#### Some machine learning algorithms are sensitive to feature scales and outliers (such as SVM), so normally we do descriptor preprocessing before developing any QSAR models

# Scaling (normalization)

In [4]:
## min-max scaling
from sklearn.preprocessing import MinMaxScaler
data = [[-1, 2], [-0.5, 6], [0, 10], [1, 18]]
scaler = MinMaxScaler()
print(scaler.fit(data))
print(scaler.data_max_)
print(scaler.transform(data))
print(scaler.transform([[2, 2]]))

MinMaxScaler(copy=True, feature_range=(0, 1))
[ 1. 18.]
[[0.   0.  ]
 [0.25 0.25]
 [0.5  0.5 ]
 [1.   1.  ]]
[[1.5 0. ]]


# Standardization

In [5]:
from sklearn.preprocessing import StandardScaler
data = [[0, 0], [0, 0], [1, 1], [1, 1]]
scaler = StandardScaler()
print(scaler.fit(data))
print(scaler.mean_)
print(scaler.transform(data))
print(scaler.transform([[2, 2]]))

StandardScaler(copy=True, with_mean=True, with_std=True)
[0.5 0.5]
[[-1. -1.]
 [-1. -1.]
 [ 1.  1.]
 [ 1.  1.]]
[[3. 3.]]


# Pipeline for preprocessing of descriptors

In [6]:
from sklearn import pipeline
pipeline = pipeline.Pipeline([
        ('scaling', MinMaxScaler()),
        ('std_scaler', StandardScaler()),
    ])

In [1]:
from rdkit import Chem
import pandas as pd
from rdkit.ML.Descriptors import MoleculeDescriptors
from rdkit.Chem import Descriptors
from sklearn.model_selection import train_test_split
import os
currentDirectory = os.getcwd()
d = os.path.join(currentDirectory, "Datasets", "example.csv")
dataset = pd.read_csv(d, index_col = 0)
molecules = [Chem.MolFromSmiles(mol) for mol in dataset.SMILES]
calculator = MoleculeDescriptors.MolecularDescriptorCalculator([desc[0] for desc in Descriptors.descList])
X = pd.DataFrame([list(calculator.CalcDescriptors(mol)) for mol in molecules],
                     index=dataset.index,
                     columns=list(calculator.GetDescriptorNames()))

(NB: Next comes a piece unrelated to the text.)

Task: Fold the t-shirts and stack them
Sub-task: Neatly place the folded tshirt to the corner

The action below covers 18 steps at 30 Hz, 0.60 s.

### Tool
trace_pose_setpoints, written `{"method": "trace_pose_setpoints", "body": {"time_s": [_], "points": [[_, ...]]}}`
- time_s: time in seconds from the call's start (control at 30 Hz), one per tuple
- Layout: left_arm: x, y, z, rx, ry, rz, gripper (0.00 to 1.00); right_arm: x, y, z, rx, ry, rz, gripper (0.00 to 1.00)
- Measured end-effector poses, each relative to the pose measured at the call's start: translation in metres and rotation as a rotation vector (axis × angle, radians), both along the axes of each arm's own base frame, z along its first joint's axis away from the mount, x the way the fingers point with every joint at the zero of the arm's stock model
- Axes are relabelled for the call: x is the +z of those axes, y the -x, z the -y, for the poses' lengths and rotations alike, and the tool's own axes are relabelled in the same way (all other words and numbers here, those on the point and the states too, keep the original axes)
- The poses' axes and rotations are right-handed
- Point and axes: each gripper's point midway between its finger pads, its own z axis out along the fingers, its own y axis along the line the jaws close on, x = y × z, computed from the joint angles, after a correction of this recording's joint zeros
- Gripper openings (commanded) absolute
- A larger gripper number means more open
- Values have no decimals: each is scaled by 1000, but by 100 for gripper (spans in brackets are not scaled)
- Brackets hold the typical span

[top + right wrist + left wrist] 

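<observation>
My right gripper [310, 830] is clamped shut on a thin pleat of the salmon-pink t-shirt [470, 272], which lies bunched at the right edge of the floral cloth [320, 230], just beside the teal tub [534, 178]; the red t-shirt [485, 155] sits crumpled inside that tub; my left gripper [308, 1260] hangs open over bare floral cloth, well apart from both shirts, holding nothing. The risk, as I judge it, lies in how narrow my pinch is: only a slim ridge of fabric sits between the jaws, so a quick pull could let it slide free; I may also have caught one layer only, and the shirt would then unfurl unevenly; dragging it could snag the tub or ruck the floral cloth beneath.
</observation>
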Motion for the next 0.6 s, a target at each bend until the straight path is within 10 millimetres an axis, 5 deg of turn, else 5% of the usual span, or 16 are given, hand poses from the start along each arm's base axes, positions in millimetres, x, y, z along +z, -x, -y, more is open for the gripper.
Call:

train_set_X, test_set_X = train_test_split(X, test_size=0.2, random_state=42)

In [11]:
# For modeling set, fit and transform are used for preprocessing descriptors
train_X_prepared = pipeline.fit_transform(train_set_X)

In [12]:
# For test set, only transform is used for preprocessing descriptors
test_X_prepared = pipeline.transform(test_set_X)